§ Data items
= = = =

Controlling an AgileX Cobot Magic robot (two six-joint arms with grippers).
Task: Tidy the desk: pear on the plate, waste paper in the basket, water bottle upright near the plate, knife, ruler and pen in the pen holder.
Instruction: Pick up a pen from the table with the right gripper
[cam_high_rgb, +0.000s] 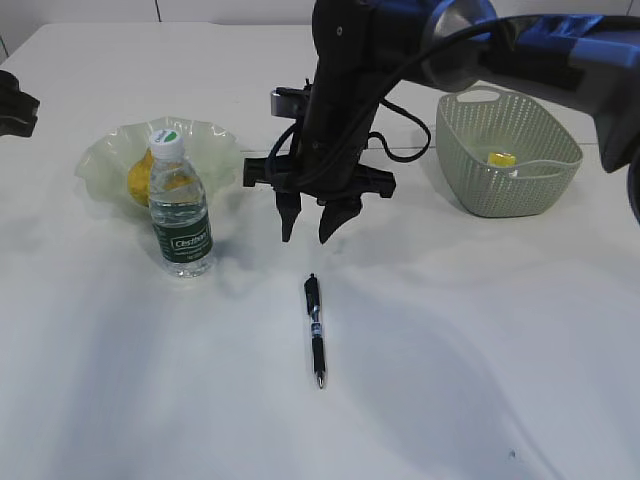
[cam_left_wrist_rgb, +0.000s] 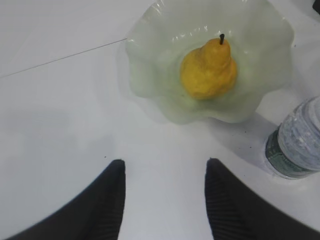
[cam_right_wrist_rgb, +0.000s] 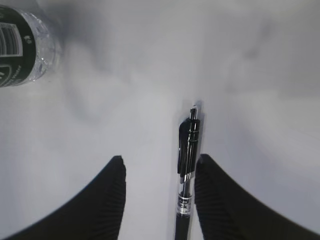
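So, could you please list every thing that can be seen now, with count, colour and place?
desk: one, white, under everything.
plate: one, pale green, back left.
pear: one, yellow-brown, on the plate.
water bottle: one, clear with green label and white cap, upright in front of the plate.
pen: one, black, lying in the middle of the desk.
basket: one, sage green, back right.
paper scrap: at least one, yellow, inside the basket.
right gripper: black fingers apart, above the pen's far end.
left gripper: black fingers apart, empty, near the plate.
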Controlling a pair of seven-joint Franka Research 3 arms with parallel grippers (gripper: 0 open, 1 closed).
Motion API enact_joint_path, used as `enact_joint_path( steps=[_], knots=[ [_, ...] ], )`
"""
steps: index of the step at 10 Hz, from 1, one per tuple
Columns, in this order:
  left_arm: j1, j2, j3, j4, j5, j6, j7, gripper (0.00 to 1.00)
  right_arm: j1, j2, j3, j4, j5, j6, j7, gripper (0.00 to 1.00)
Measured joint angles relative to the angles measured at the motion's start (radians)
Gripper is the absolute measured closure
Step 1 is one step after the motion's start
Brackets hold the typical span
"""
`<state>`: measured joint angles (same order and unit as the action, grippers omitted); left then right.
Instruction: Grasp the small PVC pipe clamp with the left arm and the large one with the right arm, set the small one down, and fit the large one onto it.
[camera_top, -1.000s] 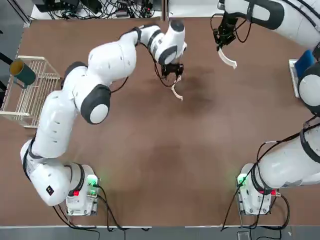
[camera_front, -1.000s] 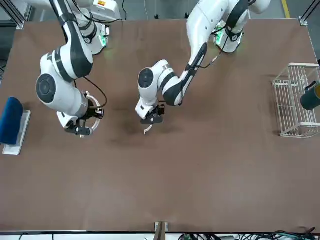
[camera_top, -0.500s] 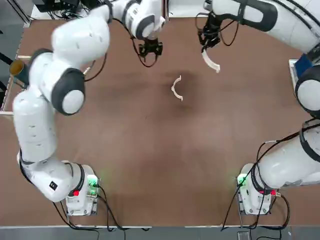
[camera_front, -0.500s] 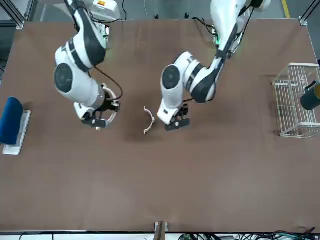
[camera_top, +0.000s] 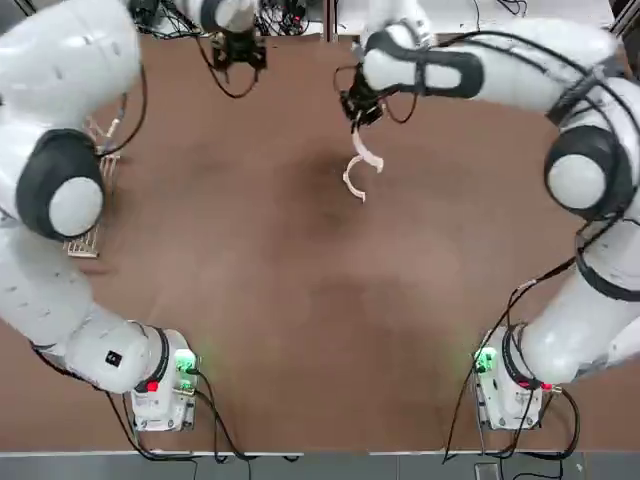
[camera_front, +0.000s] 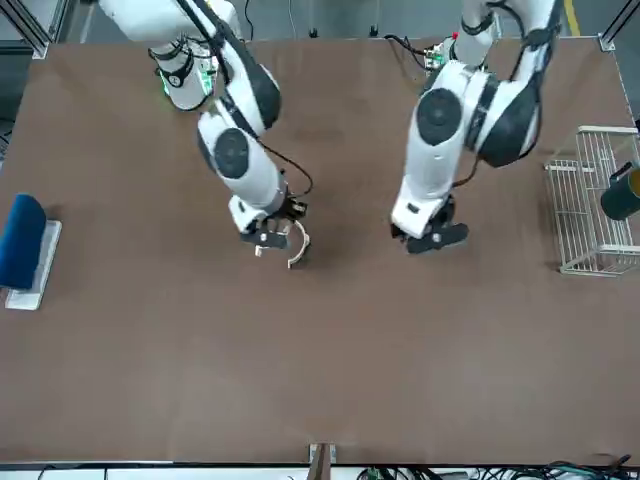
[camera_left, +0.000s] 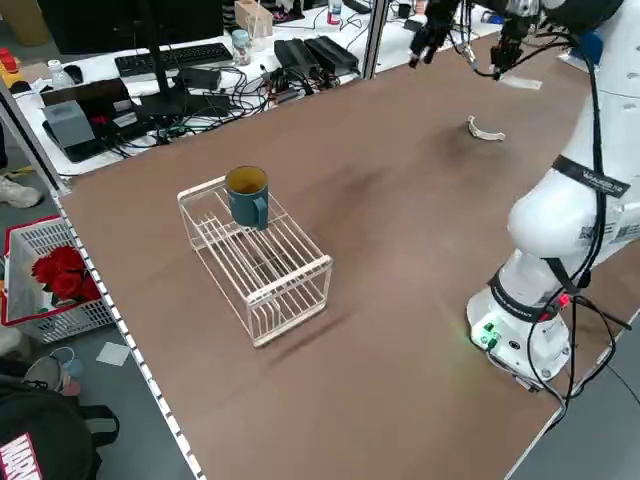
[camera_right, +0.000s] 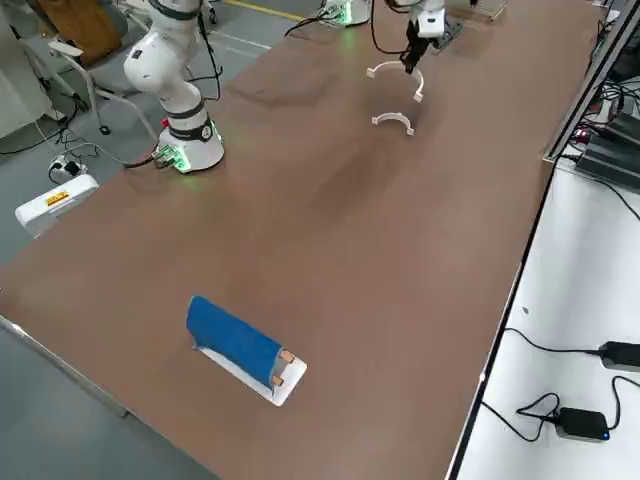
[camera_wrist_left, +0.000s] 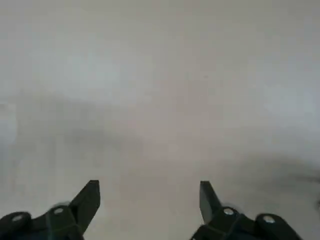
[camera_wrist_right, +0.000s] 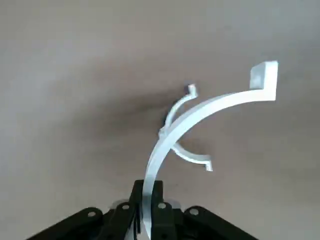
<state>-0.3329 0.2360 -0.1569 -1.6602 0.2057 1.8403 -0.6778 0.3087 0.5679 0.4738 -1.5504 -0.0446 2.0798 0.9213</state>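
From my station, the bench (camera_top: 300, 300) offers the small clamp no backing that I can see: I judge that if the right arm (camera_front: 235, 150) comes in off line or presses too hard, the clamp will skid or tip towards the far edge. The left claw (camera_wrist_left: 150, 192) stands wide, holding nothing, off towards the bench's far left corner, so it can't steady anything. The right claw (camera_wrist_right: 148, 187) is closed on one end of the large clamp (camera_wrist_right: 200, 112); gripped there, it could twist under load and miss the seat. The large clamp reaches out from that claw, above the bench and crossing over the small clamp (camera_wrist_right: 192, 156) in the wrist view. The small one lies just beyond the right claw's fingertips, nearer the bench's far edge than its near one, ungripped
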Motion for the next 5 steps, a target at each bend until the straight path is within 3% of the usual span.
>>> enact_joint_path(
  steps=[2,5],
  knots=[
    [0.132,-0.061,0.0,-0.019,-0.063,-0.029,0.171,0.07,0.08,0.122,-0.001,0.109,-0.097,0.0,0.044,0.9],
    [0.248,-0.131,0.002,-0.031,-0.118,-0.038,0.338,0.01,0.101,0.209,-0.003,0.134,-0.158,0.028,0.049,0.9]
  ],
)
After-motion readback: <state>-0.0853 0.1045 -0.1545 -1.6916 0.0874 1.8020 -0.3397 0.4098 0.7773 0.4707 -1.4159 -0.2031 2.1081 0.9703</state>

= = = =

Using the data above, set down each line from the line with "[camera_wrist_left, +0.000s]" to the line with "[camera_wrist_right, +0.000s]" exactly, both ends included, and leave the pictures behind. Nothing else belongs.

[camera_wrist_left, +0.000s] 
[camera_wrist_right, +0.000s] 

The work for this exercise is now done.